I get lots of odd connections to my servers – particularly to my tor relay. Mostly my firewalls bin the rubbish but my web server logs still show all sorts of junk. Occasionally I get interested (or possibly bored) enough to do more than just scan the logs and I follow up the connection traces which look really unusual. I may get around to posting an analysis of all my logs one day.

One of the interesting traces in web logs in the user agent string. Mostly this just shows the client’s browser details (or maybe proxy details) but often I find that the UA string is the signature of a known ‘bot (e.g. Yandex/1.01.001). A good site for keeping tabs on ‘bot signatures is www.botsvsbrowsers.com. But I also find user-agent-string.info useful as a quick reference. If you have never checked before, it can be instructive to learn just how much information you leave about yourself on websites you visit. Just click on “Analyze my UA” (apologies for the spelling, they are probably american) for a full breakdown of your client system.

unplugged

Tuesday, March 30th, 2010

My earlier problems with the sheevaplug all seem to have stemmed from the fact that I had installed Lenny to SDHC cards. As I mentioned in my post of 7 March, I burned through two cards before eventually giving up and trying a new installation to USB disk. This seems to have fixed the problem and my plug is now stable. I had a series of problems with the SD cards I used (class 4 SDHC 8 GB cards) which may have been related to the quality of the cards I used. Firstly the root filesystem would often appear as readonly and the USB drive holding my apt-mirror (mounted as /home2) would similarly appear to be mounted read-only. This seemed to occur about every other day and suggested to me that the plug had seen a problem of some kind and rebooted. But of course since the filesystem was not writeable, there were no logs available to help my investigations.
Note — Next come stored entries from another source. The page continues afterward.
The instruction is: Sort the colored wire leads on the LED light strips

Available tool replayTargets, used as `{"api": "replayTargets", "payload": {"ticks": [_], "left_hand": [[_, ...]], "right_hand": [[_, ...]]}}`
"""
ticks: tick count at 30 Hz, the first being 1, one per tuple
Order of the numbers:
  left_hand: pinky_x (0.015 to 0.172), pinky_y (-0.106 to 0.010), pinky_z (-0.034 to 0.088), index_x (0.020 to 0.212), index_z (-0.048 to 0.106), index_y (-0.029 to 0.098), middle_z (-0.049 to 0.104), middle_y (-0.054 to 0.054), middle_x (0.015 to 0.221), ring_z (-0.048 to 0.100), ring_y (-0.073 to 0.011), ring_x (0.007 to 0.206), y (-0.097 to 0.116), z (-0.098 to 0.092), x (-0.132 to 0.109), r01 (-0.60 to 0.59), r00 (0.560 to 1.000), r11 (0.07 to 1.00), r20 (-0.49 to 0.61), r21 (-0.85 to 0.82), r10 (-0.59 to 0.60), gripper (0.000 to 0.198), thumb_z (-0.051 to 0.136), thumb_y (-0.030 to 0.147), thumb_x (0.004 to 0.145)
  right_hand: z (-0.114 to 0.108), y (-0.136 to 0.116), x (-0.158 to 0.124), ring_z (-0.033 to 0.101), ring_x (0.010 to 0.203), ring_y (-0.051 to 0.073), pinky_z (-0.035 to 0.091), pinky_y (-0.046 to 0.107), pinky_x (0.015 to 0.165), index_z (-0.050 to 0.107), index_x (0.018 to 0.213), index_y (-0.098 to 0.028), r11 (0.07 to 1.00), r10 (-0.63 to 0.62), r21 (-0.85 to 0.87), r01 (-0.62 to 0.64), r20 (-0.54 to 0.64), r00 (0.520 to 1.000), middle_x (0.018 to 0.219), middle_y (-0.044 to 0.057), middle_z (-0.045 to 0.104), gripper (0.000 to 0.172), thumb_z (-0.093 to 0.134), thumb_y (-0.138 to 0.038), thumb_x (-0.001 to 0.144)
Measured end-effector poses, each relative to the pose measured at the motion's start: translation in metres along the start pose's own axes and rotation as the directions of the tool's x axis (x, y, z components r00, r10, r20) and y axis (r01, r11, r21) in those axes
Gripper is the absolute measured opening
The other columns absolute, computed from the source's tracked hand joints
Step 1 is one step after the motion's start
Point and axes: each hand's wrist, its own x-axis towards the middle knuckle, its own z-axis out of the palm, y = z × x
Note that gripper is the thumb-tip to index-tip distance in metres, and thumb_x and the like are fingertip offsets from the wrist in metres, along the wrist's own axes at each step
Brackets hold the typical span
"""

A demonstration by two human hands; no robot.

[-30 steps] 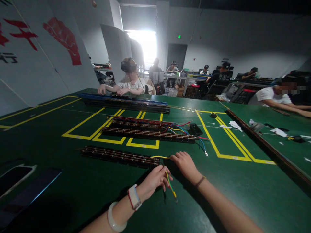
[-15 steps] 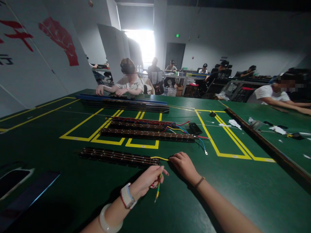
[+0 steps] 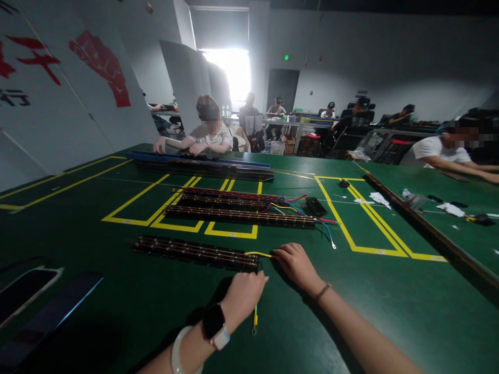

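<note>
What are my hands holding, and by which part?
The left hand holds a yellow-green wire above its ring tip, the grip itself hidden. The right hand holds the yellow wire by its outer part, tip hidden.

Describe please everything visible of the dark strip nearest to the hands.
The dark strip is long, narrow and looks segmented, with thin copper-coloured lines and small pale marks along it. Its material is unclear. It lies flat on the green table; from its right end a yellow wire runs to the right hand. The left hand is near that end; contact is unclear.
</note>
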Motion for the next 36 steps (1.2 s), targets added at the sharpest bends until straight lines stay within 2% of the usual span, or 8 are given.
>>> {"api": "replayTargets", "payload": {"ticks": [8, 10, 14, 18, 22, 28, 33, 36], "left_hand": [[0.08, -0.037, 0.043, 0.084, 0.068, 0.021, 0.062, -0.008, 0.075, 0.059, -0.0224, 0.074, 0.025, -0.046, -0.007, -0.342, 0.933, 0.937, 0.146, 0.074, 0.329, 0.032, 0.044, 0.041, 0.091], [0.085, -0.039, 0.043, 0.089, 0.068, 0.022, 0.064, -0.008, 0.082, 0.06, -0.0237, 0.083, 0.019, -0.062, -0.006, -0.334, 0.939, 0.933, 0.126, 0.132, 0.319, 0.03, 0.044, 0.04, 0.091], [0.11, -0.046, 0.029, 0.131, 0.05, 0.029, 0.051, -0.007, 0.133, 0.043, -0.0272, 0.127, -0.021, -0.098, -0.003, -0.257, 0.964, 0.922, 0.017, 0.29, 0.264, 0.045, 0.051, 0.043, 0.088], [0.114, -0.053, 0.019, 0.143, 0.031, 0.031, 0.027, -0.007, 0.152, 0.022, -0.0292, 0.141, -0.076, -0.129, 0.002, -0.192, 0.972, 0.822, -0.01, 0.536, 0.233, 0.064, 0.049, 0.053, 0.086], [0.113, -0.052, 0.023, 0.147, 0.022, 0.03, 0.027, -0.009, 0.153, 0.02, -0.027, 0.142, -0.114, -0.144, 0.021, -0.227, 0.958, 0.68, 0.033, 0.697, 0.285, 0.07, 0.045, 0.057, 0.087], [0.116, -0.048, 0.018, 0.145, 0.027, 0.025, 0.028, -0.01, 0.152, 0.019, -0.0248, 0.142, -0.129, -0.151, 0.073, -0.313, 0.926, 0.579, 0.107, 0.753, 0.361, 0.073, 0.044, 0.061, 0.085], [0.116, -0.045, 0.015, 0.146, 0.024, 0.021, 0.029, -0.011, 0.152, 0.02, -0.0235, 0.142, -0.138, -0.154, 0.106, -0.345, 0.923, 0.59, 0.149, 0.73, 0.355, 0.076, 0.042, 0.064, 0.085], [0.116, -0.046, 0.012, 0.147, 0.02, 0.018, 0.028, -0.014, 0.152, 0.021, -0.0241, 0.142, -0.144, -0.157, 0.118, -0.329, 0.936, 0.604, 0.164, 0.726, 0.312, 0.081, 0.04, 0.066, 0.084]], "right_hand": [[-0.003, -0.051, 0.02, 0.049, 0.107, 0.023, 0.037, 0.038, 0.095, 0.051, 0.128, -0.02, 0.989, -0.097, 0.113, 0.09, 0.058, 0.994, 0.118, 0.01, 0.057, 0.047, 0.061, -0.035, 0.084], [0.002, -0.061, 0.026, 0.048, 0.106, 0.024, 0.037, 0.038, 0.093, 0.049, 0.129, -0.019, 0.99, -0.116, 0.084, 0.109, 0.08, 0.99, 0.119, 0.01, 0.055, 0.053, 0.064, -0.035, 0.081], [0.011, -0.066, 0.038, 0.05, 0.097, 0.023, 0.039, 0.036, 0.086, 0.054, 0.117, -0.019, 0.996, -0.084, 0.013, 0.083, 0.107, 0.991, 0.106, 0.008, 0.058, 0.043, 0.067, -0.035, 0.08], [0.013, -0.059, 0.047, 0.05, 0.093, 0.022, 0.04, 0.034, 0.082, 0.055, 0.107, -0.019, 0.997, -0.077, 0.008, 0.077, 0.123, 0.989, 0.102, 0.007, 0.057, 0.034, 0.067, -0.035, 0.08], [0.015, -0.044, 0.061, 0.049, 0.095, 0.023, 0.04, 0.034, 0.084, 0.054, 0.109, -0.018, 0.996, -0.083, -0.021, 0.086, 0.118, 0.99, 0.105, 0.009, 0.056, 0.031, 0.062, -0.034, 0.084], [0.017, -0.015, 0.089, 0.051, 0.098, 0.026, 0.041, 0.037, 0.086, 0.057, 0.109, -0.016, 0.987, -0.09, -0.126, 0.102, 0.097, 0.991, 0.105, 0.011, 0.058, 0.032, 0.063, -0.035, 0.084], [-0.001, 0.008, 0.121, 0.049, 0.11, 0.026, 0.039, 0.041, 0.095, 0.052, 0.127, -0.02, 0.97, -0.222, -0.085, 0.226, 0.056, 0.973, 0.119, 0.012, 0.055, 0.048, 0.059, -0.042, 0.086], [-0.011, 0.028, 0.151, 0.051, 0.111, 0.024, 0.038, 0.038, 0.096, 0.051, 0.128, -0.019, 0.984, -0.159, -0.071, 0.162, 0.049, 0.986, 0.12, 0.012, 0.056, 0.041, 0.053, -0.036, 0.09]]}}
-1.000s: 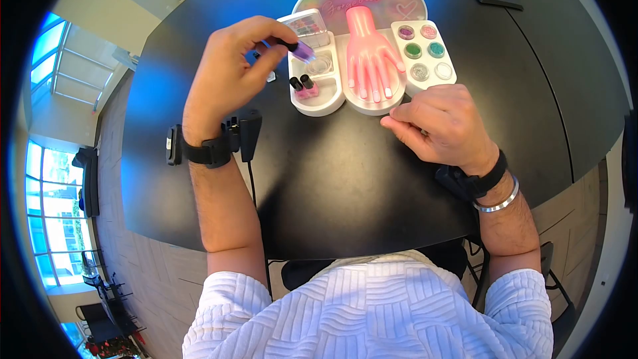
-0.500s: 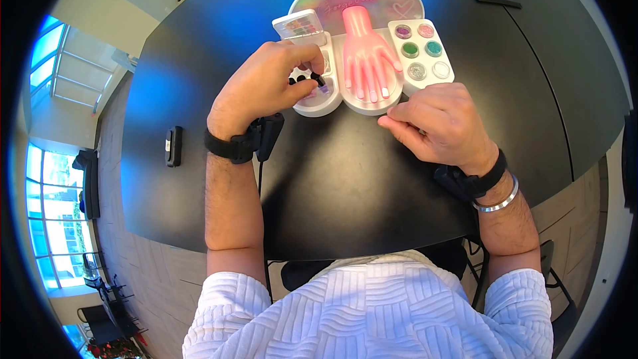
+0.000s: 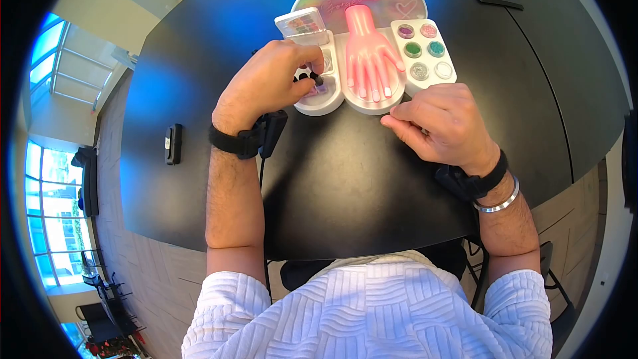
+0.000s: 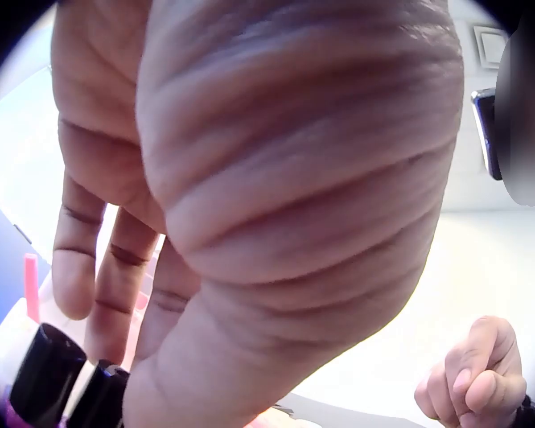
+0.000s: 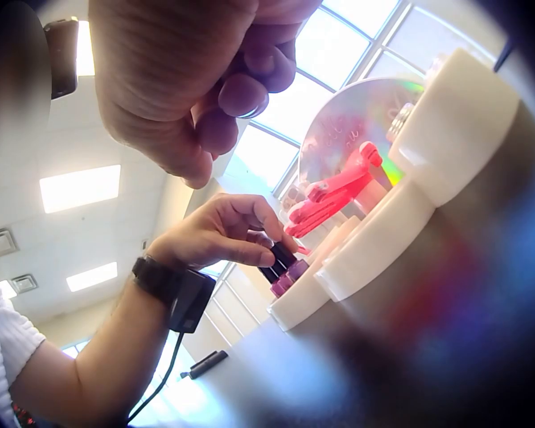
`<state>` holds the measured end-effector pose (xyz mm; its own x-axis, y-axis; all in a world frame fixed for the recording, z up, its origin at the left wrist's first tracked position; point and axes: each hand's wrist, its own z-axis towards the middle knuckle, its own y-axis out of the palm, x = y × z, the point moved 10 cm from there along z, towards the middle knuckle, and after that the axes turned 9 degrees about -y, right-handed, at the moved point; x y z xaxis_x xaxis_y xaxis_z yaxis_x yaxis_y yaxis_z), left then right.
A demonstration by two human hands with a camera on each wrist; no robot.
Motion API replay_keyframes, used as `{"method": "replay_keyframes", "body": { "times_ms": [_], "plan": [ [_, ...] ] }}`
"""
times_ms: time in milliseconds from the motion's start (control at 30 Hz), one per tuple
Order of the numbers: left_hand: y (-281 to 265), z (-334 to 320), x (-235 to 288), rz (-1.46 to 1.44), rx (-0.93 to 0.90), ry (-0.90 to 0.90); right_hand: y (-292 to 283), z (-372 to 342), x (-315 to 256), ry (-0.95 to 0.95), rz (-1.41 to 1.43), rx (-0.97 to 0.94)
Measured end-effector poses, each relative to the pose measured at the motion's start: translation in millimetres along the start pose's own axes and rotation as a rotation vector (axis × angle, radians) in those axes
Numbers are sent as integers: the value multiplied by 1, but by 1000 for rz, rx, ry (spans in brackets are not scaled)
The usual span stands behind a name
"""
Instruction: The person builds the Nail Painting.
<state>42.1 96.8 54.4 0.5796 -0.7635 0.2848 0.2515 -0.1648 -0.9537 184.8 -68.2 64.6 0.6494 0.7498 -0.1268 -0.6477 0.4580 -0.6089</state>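
Observation:
My left hand (image 3: pixel 272 76) reaches down into the left tray (image 3: pixel 318 110) of a white toy manicure set. Its thumb and a finger pinch a black-capped nail polish bottle (image 3: pixel 320 86) with a purple body. Black caps (image 4: pixel 49 374) of polish bottles stand close by the fingertips in the left wrist view, and purple bottles (image 5: pixel 290 278) appear under the hand in the right wrist view. My right hand (image 3: pixel 442 123), fingers curled and holding nothing that shows, stays just in front of the set. Between the hands lies a pink model hand (image 3: pixel 372 60) with white-tipped nails.
Six-pot glitter holder (image 3: pixel 423 80) stands on the right of the set. A round mirror-like backboard (image 3: pixel 392 0) rises behind the model hand, and an open-lidded palette (image 3: pixel 302 23) sits at the left. A small black device (image 3: pixel 173 144) lies on the dark table (image 3: pixel 332 193).
My left hand has come down and to the right, bringing the purple polish bottle from above the set into the left tray. The right hand has stayed still.

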Motion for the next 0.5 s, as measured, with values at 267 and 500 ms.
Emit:
{"method": "replay_keyframes", "body": {
  "times_ms": [267,500],
  "plan": [
    [-29,-8,1,-70,71,6,0,0,1,-2,7,8],
    [-55,-13,-71,-36,322,-253,0,-1,0,0,1,10]
  ]
}}
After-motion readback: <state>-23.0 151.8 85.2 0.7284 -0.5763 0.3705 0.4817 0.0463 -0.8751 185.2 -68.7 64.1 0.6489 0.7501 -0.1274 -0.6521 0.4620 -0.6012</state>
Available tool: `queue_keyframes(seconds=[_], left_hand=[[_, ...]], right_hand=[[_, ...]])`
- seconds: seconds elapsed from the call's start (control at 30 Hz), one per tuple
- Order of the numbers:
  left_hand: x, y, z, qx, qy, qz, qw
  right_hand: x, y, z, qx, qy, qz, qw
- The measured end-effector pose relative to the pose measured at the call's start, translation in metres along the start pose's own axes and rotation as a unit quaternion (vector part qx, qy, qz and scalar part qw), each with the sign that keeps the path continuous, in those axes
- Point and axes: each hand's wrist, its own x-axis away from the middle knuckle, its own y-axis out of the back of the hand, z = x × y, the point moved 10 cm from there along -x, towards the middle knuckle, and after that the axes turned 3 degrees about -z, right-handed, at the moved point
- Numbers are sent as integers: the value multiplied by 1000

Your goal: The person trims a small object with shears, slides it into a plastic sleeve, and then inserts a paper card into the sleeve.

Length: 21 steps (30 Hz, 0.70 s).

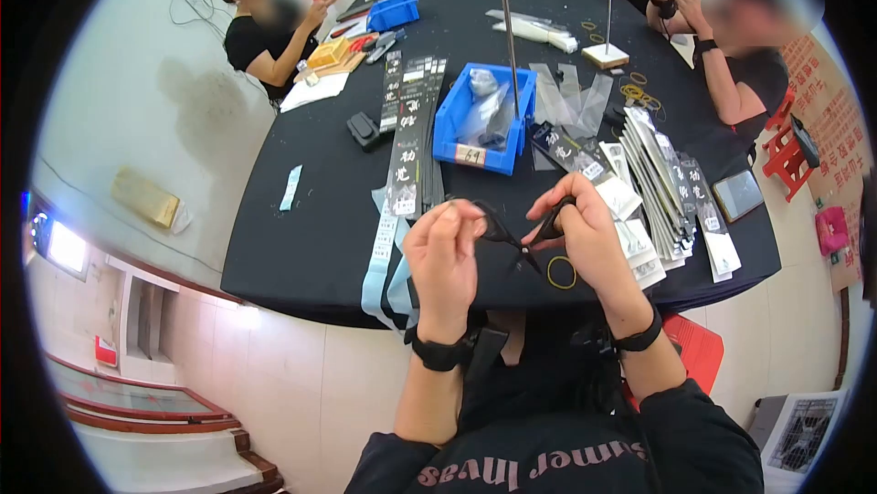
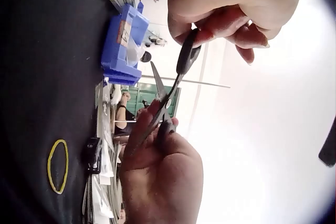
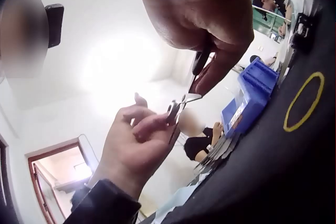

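Observation:
Both my hands hold one pair of black-handled scissors (image 1: 496,227) above the near edge of the table, their blades spread apart. My left hand (image 1: 445,261) pinches one handle loop between thumb and fingertips. On the other handle, the fingers of my right hand (image 1: 589,236) are curled. In the left wrist view, the pivot and metal blades (image 2: 160,83) show between the two hands. The right wrist view shows the left hand (image 3: 134,142) at its handle, with the right hand (image 3: 210,19) partly hiding the other. A yellow rubber band (image 1: 561,273) lies on the table below.
A blue bin (image 1: 504,162) of clear bags stands ahead. Black printed packaging strips (image 1: 402,170) lie left of it; a stack of packets (image 1: 649,193) and a phone (image 1: 738,195) lie right. Pale blue label strips (image 1: 375,289) hang over the near edge. Other people sit around the black-covered table (image 1: 301,266).

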Motion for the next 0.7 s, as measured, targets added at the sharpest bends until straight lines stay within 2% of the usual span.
queue_keyframes(seconds=[0.1, 0.17, 0.23, 0.3, 0.37, 0.5, 0.57, 0.63, 0.7], left_hand=[[2, -11, 11, -33, 40, 30, 998], [1, -18, 15, 53, 57, 78, 994], [-1, -19, 12, 52, 69, 64, 994], [-1, -15, 15, -14, 99, 39, 994], [0, -17, 16, -6, 114, 43, 993], [6, -29, 16, -17, 132, 83, 988], [7, -27, 17, -20, 132, 77, 988], [10, -29, 15, -50, 129, 85, 987], [12, -30, 14, -44, 125, 91, 987]], right_hand=[[5, -9, -3, -6, -11, 54, 998], [6, -8, -2, 4, -13, 76, 997], [8, -9, 14, 148, 55, 116, 981], [12, -6, 22, 131, 61, 107, 984], [17, -16, 30, 230, 147, 183, 944], [31, -31, 45, 303, 178, 201, 915], [35, -34, 43, 331, 181, 202, 904], [38, -32, 37, 335, 161, 195, 908], [40, -28, 30, 390, 128, 157, 898]])
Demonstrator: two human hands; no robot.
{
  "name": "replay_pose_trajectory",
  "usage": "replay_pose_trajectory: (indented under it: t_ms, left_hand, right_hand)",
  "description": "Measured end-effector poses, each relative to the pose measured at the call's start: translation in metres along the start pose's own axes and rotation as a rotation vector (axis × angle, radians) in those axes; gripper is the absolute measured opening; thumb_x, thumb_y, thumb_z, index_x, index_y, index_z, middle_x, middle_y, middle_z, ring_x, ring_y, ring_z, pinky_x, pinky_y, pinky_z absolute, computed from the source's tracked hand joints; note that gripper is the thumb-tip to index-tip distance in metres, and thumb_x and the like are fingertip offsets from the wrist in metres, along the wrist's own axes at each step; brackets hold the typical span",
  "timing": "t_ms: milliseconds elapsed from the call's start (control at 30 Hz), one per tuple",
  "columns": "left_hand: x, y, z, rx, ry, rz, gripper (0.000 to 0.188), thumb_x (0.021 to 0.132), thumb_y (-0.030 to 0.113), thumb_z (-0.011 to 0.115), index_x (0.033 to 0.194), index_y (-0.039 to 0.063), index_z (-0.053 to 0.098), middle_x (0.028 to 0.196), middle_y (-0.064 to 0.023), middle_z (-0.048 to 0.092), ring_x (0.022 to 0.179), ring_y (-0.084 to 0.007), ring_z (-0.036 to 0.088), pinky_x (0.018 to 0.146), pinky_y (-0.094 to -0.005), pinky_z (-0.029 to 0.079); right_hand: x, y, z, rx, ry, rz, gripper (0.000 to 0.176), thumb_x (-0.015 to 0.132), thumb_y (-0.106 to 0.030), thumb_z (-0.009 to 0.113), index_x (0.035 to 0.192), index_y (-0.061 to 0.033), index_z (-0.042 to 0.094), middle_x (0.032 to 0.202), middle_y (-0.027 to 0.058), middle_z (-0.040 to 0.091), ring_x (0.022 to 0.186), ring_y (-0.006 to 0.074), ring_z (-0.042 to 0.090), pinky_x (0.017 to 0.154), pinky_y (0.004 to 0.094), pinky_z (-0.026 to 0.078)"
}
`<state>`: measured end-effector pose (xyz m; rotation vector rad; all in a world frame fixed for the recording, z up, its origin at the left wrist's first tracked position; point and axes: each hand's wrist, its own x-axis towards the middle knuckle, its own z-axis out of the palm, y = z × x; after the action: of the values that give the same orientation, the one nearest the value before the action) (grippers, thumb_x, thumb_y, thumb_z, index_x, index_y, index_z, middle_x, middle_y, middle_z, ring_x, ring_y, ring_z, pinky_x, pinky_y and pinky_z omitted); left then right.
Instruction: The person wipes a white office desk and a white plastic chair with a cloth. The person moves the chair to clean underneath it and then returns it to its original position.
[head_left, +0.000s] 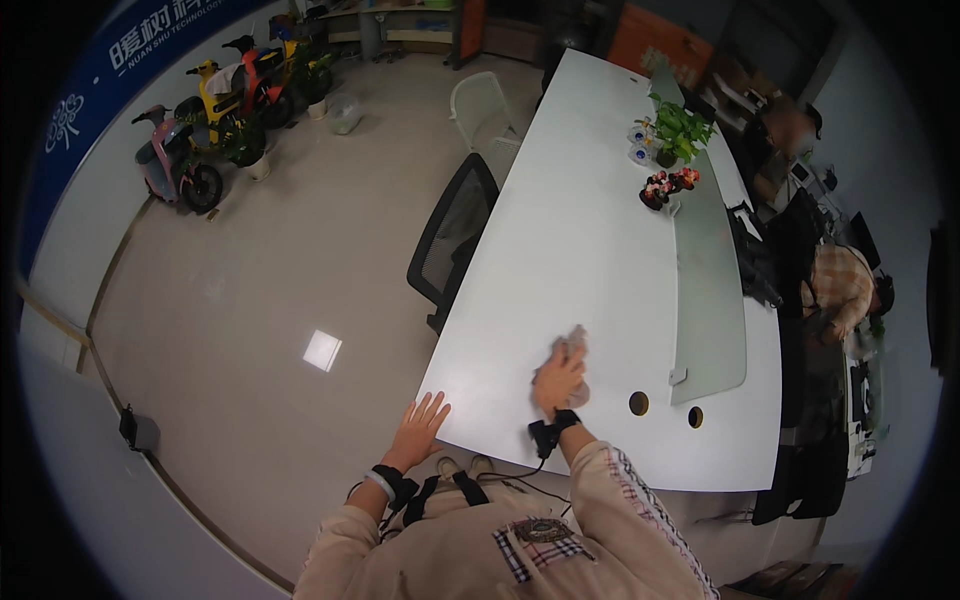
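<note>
My right hand lies on a crumpled greyish-pink cloth, pressed to the white tabletop near its close end. The cloth shows past the fingertips and beside the palm; the rest is hidden under the hand. At the table's near left corner, my left hand rests with its fingers apart and nothing in it. Both wrists wear black straps, and a cable runs from the right one. To the right of my right hand are two round cable holes in the tabletop.
A frosted divider stands along the table's right part. Beyond it are a flower ornament and a potted plant. A black mesh chair touches the left edge, with a pale chair behind. Two people sit at the right.
</note>
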<state>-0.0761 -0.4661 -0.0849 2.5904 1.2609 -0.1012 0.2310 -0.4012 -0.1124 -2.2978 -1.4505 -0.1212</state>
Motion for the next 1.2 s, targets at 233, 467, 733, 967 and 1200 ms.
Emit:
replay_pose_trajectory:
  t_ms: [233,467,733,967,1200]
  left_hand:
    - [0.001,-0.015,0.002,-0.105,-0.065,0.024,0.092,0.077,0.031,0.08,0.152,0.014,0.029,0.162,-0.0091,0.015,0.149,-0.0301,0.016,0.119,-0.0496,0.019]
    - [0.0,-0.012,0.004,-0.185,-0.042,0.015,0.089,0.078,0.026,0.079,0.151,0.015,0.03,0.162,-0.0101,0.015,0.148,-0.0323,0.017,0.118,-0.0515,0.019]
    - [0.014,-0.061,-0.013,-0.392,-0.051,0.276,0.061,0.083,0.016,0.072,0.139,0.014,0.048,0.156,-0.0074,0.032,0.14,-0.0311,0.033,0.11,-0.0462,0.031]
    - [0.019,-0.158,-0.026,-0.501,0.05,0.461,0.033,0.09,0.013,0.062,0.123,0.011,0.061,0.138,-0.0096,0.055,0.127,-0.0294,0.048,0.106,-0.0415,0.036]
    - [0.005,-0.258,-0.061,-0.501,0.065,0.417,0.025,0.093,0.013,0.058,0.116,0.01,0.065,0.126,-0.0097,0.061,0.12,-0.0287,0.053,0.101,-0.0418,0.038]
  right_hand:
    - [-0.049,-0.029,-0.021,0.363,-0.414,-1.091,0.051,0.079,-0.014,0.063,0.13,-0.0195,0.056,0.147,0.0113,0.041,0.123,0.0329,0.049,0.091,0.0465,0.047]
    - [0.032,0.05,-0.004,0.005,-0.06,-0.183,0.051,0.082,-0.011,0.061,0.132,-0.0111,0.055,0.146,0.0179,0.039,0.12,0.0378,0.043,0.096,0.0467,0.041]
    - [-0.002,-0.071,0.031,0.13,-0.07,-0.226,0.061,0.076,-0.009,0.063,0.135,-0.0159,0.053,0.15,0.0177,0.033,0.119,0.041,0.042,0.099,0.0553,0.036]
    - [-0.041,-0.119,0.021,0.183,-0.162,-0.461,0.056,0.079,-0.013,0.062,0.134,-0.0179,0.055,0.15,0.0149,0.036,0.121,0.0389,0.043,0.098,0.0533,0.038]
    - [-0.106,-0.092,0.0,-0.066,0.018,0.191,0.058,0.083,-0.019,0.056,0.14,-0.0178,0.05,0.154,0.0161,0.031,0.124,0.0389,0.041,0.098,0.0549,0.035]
I persevered for around two weeks during which time I completely rebuilt both the original SD card and another with Martin’s tarball, reflashed uboot with the latest from his site, and reset the uboot environment to the factory defaults before trying again. I also changed /etc/fstab to take out the “errors=remount-ro” entry against the root filesystem, and reduced the number of writes to the card by adding “noatime, commit=180″ in the hope that I could a) gain stability, and b) find out what was going wrong. No joy. I still came home to a plug with a /home2 that was either unmounted or completely unreadable or mounted RO. The disk checked out fine on another machine and I could find nothing obvious in the logs to suggest why the damned thing was failing in the first place. Martin’s site says that “USB support in u-boot is quite flaky”. My view is somewhat stronger than that, particularly when the plug boots from another device and then attaches a USB disk.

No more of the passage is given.